## Task details
Reproduction of part of the material below, pictures omitted: copy exactly, and only, the lines starting with the one with "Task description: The" and going on through the one with "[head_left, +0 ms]".

## Data shown

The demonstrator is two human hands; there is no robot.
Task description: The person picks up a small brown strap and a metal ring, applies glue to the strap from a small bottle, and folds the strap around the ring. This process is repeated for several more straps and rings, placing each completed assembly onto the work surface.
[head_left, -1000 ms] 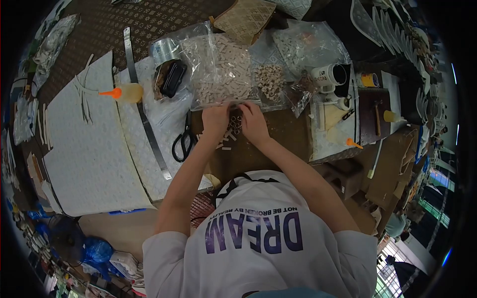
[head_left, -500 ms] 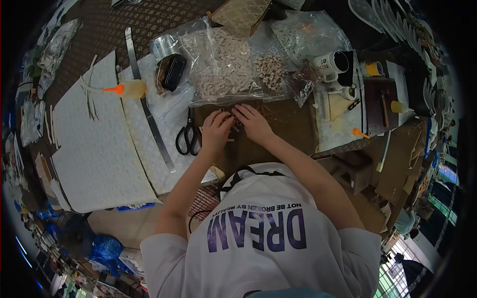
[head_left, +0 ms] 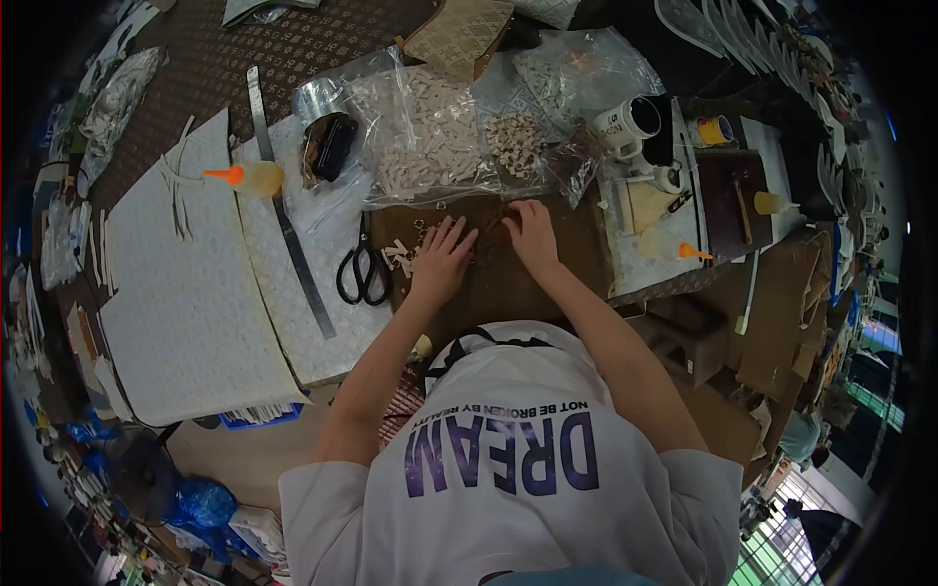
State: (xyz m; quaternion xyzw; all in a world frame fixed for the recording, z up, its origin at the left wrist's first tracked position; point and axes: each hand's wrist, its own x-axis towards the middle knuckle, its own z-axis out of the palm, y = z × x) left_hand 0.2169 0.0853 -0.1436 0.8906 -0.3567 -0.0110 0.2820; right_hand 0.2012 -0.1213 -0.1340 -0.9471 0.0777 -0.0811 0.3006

## Answer for this exercise
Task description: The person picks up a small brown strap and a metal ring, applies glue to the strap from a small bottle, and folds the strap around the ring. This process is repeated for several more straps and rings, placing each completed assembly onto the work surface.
[head_left, -1000 ms] 
[head_left, -500 ms] 
[head_left, +0 ms] 

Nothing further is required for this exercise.